REQUIRED ACTION: In the records that follow, count each line where the string "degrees" occurs. Provide the total and no other text.

+ + + + +

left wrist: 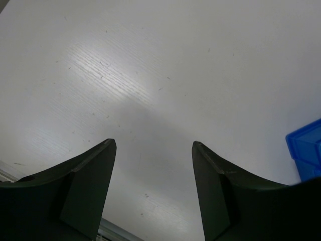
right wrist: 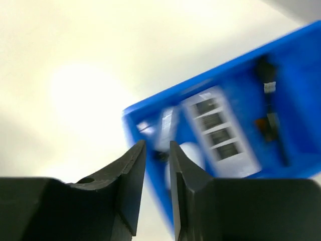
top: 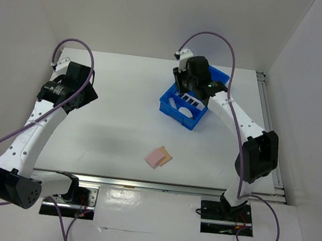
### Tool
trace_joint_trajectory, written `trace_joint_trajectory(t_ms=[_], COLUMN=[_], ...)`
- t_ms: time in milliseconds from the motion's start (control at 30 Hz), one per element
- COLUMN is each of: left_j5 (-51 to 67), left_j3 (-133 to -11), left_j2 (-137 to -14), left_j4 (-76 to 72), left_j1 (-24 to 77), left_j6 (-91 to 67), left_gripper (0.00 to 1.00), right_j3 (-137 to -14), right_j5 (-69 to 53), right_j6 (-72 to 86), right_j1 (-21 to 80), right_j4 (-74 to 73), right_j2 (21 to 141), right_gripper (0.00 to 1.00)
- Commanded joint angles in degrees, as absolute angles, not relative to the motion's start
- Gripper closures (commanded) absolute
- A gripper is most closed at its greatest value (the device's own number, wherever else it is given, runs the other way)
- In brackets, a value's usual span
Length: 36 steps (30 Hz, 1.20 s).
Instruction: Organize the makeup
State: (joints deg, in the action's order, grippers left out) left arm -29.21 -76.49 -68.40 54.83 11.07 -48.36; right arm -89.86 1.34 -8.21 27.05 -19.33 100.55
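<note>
1 palette [top: 191, 101] lies in blue tray [top: 173, 111].

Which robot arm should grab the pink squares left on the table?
Probably the left. Its end effector is open and empty over bare table. The right end effector is nearly closed over the blue tray. The pink pads lie between both arms, so either might reach.

Glossy blue plastic on the tray [top: 177, 112], matt white grained bench [left wrist: 150, 75], matt dark pincer fingers [left wrist: 93, 186]
</note>
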Motion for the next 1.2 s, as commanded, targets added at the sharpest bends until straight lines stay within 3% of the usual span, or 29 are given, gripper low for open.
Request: trace_joint_trajectory(t_ms=[0,33,67,167,233,300,500,533,600,700,967,1167], left_j5=[-28.7,-28.7,-28.7,-28.7,-28.2,-27.7,-22.6,-20.7,-11.1,-2.0,-3.4,-2.4], left_j3=[-76.3,-76.3,-75.7,-75.7,-75.7,-75.1,-74.5,-73.7,-72.3,-72.9,-70.0,-73.2], left_j2=[-68.6,-68.0,-68.0,-66.8,-66.8,-66.1,-66.1,-65.5,-65.5,-70.6,-79.4,-79.4], left_j4=[53.4,52.8,52.8,52.8,52.8,51.7,48.9,47.1,40.6,43.4,49.0,51.3], left_j1=[10.8,10.8,10.8,10.8,10.8,10.8,10.8,12.2,14.7,17.7,36.7,30.4], left_j6=[-48.8,-48.8,-48.8,-48.8,-48.3,-47.7,-44.0,-41.2,-31.6,-26.9,-26.9,-33.3], left_gripper=[0.25,0.25,0.25,0.25,0.25,0.25,0.25,0.29,0.29,0.27,0.23,0.23], right_j3=[-87.8,-85.9,-81.6,-77.0,-75.6,-77.2,-72.6,-70.0,-66.8,-66.2,-59.2,-61.1], right_j5=[-8.7,-8.7,-8.7,-4.5,3.7,6.5,0.6,-0.8,-0.8,1.1,6.2,-0.9], right_j6=[0.9,2.9,4.4,13.0,20.4,32.7,45.3,45.4,47.1,45.5,43.9,48.1], right_j1=[30.0,33.5,35.4,42.7,45.3,45.9,51.7,52.2,52.2,51.7,46.0,46.3], right_j4=[-35.0,-35.9,-36.6,-38.8,-44.2,-53.6,-53.4,-51.0,-50.4,-50.4,-54.9,-50.1], right_j2=[95.9,94.5,91.4,87.9,87.1,88.5,86.8,86.3,84.6,82.4,67.7,76.0], right_gripper=[0.66,0.62,0.51,0.32,0.16,0.08,0.08,0.08,0.06,0.06,0.06,0.08])
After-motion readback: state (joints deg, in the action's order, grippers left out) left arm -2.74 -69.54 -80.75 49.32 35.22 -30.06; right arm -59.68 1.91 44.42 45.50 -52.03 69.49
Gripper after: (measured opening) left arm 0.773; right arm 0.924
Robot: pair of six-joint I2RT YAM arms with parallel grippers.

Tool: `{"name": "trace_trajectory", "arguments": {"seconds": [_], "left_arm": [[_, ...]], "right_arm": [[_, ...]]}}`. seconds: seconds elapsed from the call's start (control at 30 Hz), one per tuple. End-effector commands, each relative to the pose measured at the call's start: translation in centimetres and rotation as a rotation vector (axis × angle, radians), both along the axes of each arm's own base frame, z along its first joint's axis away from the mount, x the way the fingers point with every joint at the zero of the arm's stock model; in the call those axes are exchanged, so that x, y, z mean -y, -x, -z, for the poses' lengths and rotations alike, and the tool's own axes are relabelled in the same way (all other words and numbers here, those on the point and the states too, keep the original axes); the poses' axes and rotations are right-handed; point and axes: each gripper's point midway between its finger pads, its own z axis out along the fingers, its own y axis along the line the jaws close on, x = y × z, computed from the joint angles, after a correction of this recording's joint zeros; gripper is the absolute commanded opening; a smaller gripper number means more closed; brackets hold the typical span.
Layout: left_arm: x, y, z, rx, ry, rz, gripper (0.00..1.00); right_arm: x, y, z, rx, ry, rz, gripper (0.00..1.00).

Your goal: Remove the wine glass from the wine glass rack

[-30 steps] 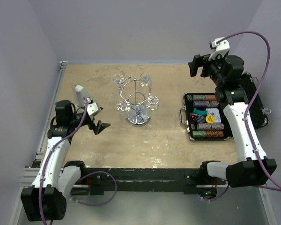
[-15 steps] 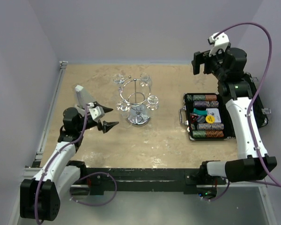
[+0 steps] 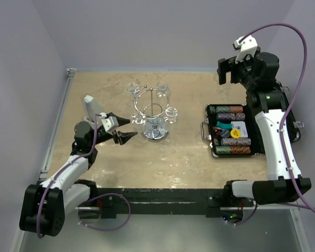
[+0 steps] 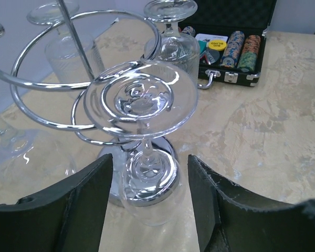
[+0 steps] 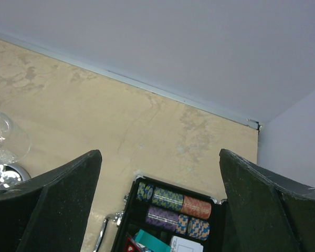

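The chrome wine glass rack point(image 3: 153, 105) stands mid-table on a round disc base point(image 3: 156, 133), with several clear glasses hanging upside down from its ring. My left gripper point(image 3: 127, 131) is open at the rack's left side. In the left wrist view the nearest wine glass point(image 4: 151, 181) hangs by its foot from a curled hook point(image 4: 131, 97). Its bowl sits between the open fingers point(image 4: 73, 210) of the left gripper point(image 4: 149, 210), with gaps on both sides. My right gripper point(image 3: 228, 71) is open and empty, raised high above the back right; it also shows in the right wrist view point(image 5: 160, 205).
An open black case point(image 3: 231, 131) of poker chips lies right of the rack; it also shows in the right wrist view point(image 5: 170, 210) and the left wrist view point(image 4: 228, 47). Other hanging glasses point(image 3: 171, 113) ring the pole. Walls close the back and sides.
My left arm has moved right toward the rack, bringing its open gripper up to the nearest hanging glass. My right gripper has risen slightly and shifted right.
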Motion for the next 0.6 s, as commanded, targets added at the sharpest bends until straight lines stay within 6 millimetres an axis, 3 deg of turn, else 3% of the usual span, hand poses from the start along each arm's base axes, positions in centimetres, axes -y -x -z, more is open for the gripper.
{"name": "trace_trajectory", "arguments": {"seconds": [0.0, 0.2, 0.57], "left_arm": [[1.5, 0.2, -2.1, 0.087, 0.03, 0.041, 0.63], [3.0, -0.3, -2.0, 0.071, 0.042, 0.023, 0.58], [3.5, -2.0, -1.7, 0.055, 0.095, -0.035, 0.46]], "right_arm": [[0.2, 0.8, -2.0, 0.058, 0.005, 0.001, 0.98], [-0.1, 1.0, -1.6, 0.051, -0.013, -0.013, 0.98], [-0.2, 0.6, -2.2, 0.046, -0.013, -0.011, 0.98]]}}
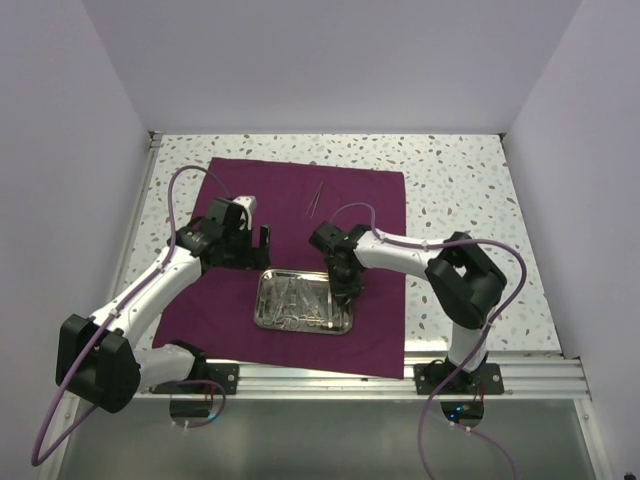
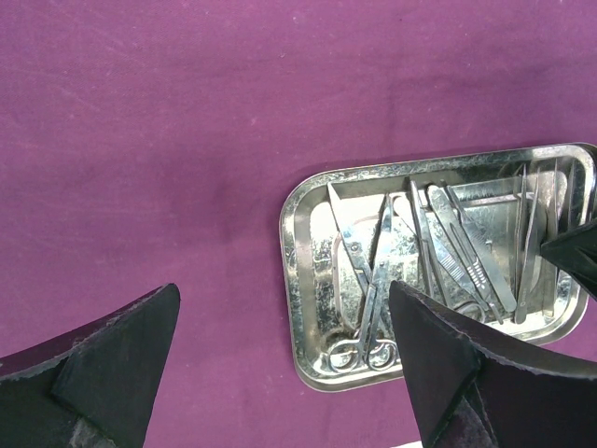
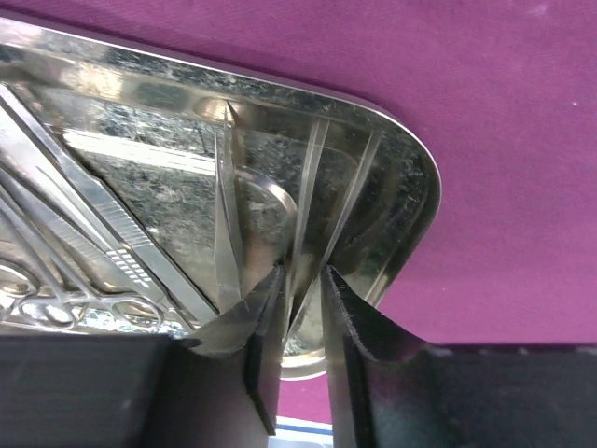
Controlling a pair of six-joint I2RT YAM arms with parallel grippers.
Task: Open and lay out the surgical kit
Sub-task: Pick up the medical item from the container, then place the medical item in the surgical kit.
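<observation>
Care is wanted in the pinch: the right gripper (image 3: 300, 278), jaws narrowed to a slit at one end of the shiny rectangular steel tray (image 3: 410, 163), brackets a thin, slick silver instrument (image 3: 310, 187) — whether it is clamped cannot be told. A straight lift clear of the raised rim is advised. The left gripper (image 2: 282, 289) hangs wide open, empty, over the matte magenta-purple cloth wrap (image 2: 187, 140) bearing the tray.

Robot lab, enclosed test cell. Evidence: plain white walls (image 1: 60, 150) box in three sides; speckled tabletop (image 1: 460, 180) with an aluminium rail (image 1: 530, 375) along the near edge; left arm (image 1: 150, 290) and right arm (image 1: 400, 250) mounted at that rail; purple cables (image 1: 178, 200) looped along them; magenta cloth (image 1: 360, 200) spread flat, bearing a steel tray (image 1: 262, 300) of instruments (image 1: 300, 305)
</observation>
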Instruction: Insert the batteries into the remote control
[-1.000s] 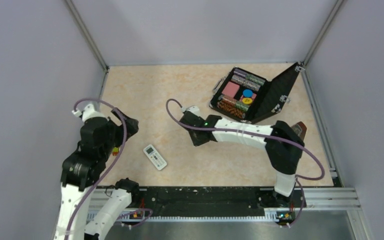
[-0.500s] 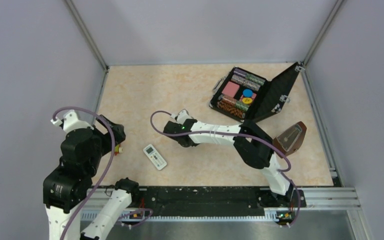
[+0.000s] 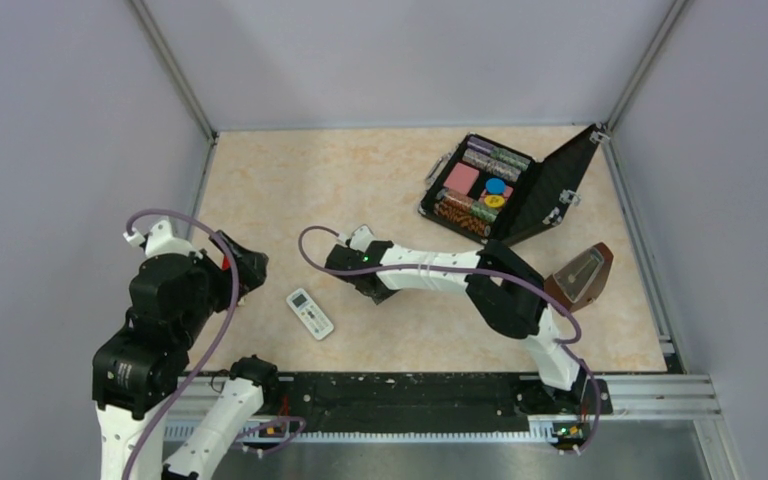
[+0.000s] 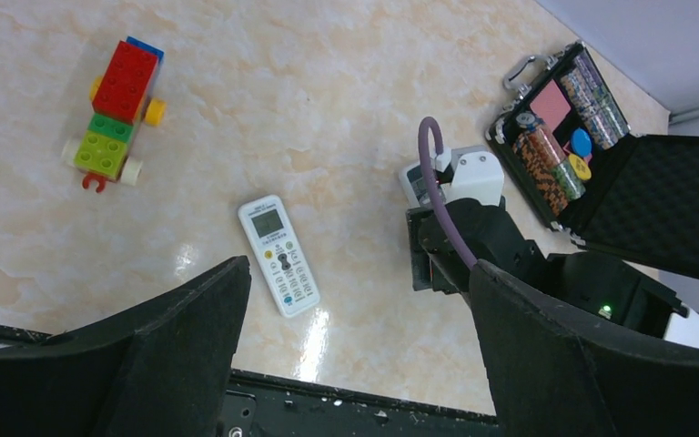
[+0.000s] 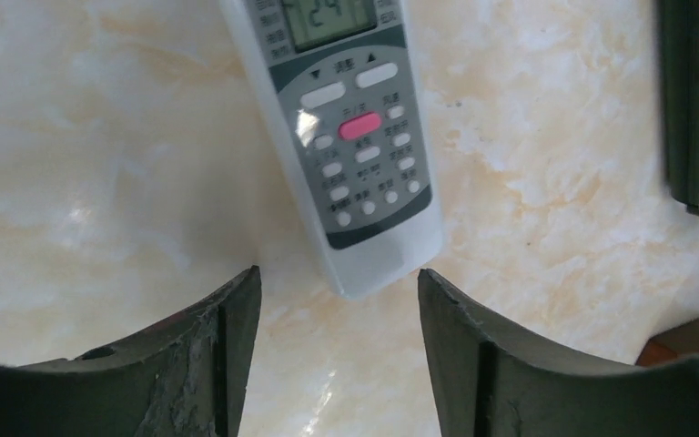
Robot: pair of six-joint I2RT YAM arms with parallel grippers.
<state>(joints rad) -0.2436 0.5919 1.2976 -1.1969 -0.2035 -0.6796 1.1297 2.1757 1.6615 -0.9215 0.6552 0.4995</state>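
Observation:
The remote control (image 5: 346,137) lies face up on the table, white with a grey button panel, a small display and one pink key. My right gripper (image 5: 338,273) is open, with the remote's near end just ahead of its two fingertips and nothing gripped. From above, that gripper (image 3: 368,288) hangs over the table's middle and hides the remote. A corner of the remote (image 4: 411,182) peeks out behind it in the left wrist view. My left gripper (image 4: 357,264) is open and empty, raised at the left (image 3: 250,270). The batteries are out of view.
An all-white remote with a display (image 3: 310,313) lies near the front. A toy brick car (image 4: 116,109) sits at the left. An open black case of chips (image 3: 495,190) stands back right, a brown wedge-shaped object (image 3: 580,275) right of it. A black rail (image 3: 410,390) borders the front.
My right arm swung left across the table and its jaws opened from nearly shut. The left arm dipped towards the near left, then came back a little.

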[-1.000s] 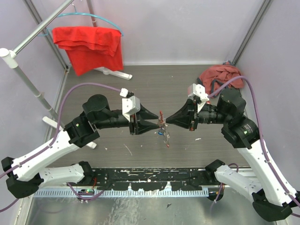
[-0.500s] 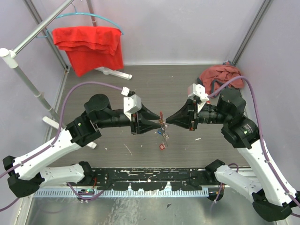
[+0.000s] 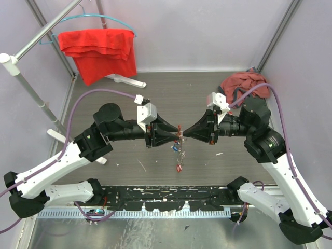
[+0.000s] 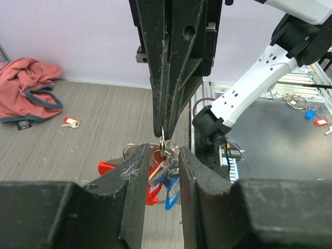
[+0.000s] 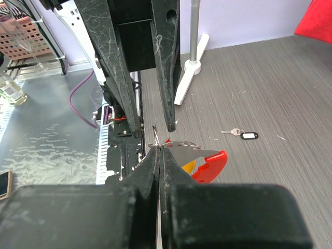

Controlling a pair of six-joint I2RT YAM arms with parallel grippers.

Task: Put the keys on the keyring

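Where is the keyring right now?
In the top view the keyring hangs in the air above the middle of the table, pinched by the right pincer, with the left pincer close on its other side.

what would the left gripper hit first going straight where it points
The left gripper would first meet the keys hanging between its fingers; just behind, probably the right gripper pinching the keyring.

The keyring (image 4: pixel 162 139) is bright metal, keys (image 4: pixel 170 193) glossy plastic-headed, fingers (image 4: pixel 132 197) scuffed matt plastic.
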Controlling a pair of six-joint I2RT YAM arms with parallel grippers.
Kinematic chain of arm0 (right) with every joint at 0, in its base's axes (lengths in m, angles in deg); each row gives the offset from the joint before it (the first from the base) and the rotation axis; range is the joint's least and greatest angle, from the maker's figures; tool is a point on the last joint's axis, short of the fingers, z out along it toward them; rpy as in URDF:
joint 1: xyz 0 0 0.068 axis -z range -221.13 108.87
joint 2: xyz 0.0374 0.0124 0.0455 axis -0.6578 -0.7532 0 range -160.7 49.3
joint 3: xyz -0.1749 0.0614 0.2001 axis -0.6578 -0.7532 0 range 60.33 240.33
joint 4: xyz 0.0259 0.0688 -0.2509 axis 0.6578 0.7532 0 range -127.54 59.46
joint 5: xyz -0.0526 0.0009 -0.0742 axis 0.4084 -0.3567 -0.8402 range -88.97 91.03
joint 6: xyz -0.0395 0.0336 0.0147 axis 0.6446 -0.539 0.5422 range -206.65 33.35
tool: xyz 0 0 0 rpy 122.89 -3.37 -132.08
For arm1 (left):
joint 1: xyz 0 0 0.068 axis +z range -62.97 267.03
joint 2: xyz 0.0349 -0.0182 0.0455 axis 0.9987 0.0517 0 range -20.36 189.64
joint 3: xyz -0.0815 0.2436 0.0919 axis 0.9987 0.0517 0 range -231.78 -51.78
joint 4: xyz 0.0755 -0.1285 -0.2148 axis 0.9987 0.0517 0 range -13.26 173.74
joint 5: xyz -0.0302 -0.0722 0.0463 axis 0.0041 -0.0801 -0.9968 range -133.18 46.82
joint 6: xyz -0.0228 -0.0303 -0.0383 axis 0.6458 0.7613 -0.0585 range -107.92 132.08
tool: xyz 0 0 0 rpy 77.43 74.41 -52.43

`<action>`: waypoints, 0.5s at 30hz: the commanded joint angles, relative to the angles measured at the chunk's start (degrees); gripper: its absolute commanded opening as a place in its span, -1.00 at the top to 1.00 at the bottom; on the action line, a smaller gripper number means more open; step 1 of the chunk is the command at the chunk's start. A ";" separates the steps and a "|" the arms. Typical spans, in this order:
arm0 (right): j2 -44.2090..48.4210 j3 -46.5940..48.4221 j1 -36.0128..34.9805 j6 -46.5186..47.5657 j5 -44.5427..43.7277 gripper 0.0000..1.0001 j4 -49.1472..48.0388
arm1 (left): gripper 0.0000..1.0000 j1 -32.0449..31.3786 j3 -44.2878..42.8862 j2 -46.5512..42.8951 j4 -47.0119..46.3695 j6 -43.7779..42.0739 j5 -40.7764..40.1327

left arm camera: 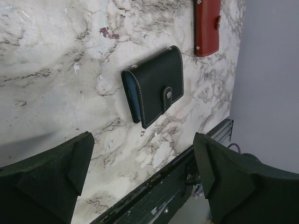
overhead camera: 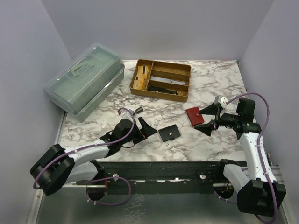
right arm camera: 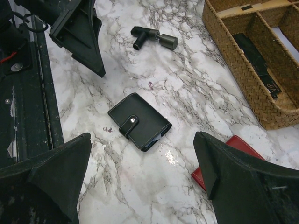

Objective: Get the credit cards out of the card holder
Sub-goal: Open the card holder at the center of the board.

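Observation:
A black card holder [overhead camera: 169, 133] lies flat on the marble table, its snap strap fastened. It also shows in the left wrist view [left arm camera: 154, 86] and the right wrist view [right arm camera: 139, 122]. Only pale blue edges of the credit cards [right arm camera: 157, 139] peek from its open side [left arm camera: 130, 95]. A red card holder [overhead camera: 195, 115] lies closed to its right [right arm camera: 233, 151]. My left gripper [overhead camera: 144, 130] hangs open just left of the black holder, apart from it [left arm camera: 144, 140]. My right gripper [overhead camera: 208, 119] is open beside the red holder, nothing between its fingers [right arm camera: 142, 137].
A green lidded plastic box [overhead camera: 86, 79] sits at the back left. A wicker divided tray [overhead camera: 161, 78] with dark items stands at the back centre. A small black T-shaped tool [overhead camera: 138, 110] lies behind the left gripper. A black rail [overhead camera: 163, 170] runs along the table's near edge.

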 commanded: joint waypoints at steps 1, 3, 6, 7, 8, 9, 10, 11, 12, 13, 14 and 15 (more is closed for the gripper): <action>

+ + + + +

RESULT OF THIS TASK: 2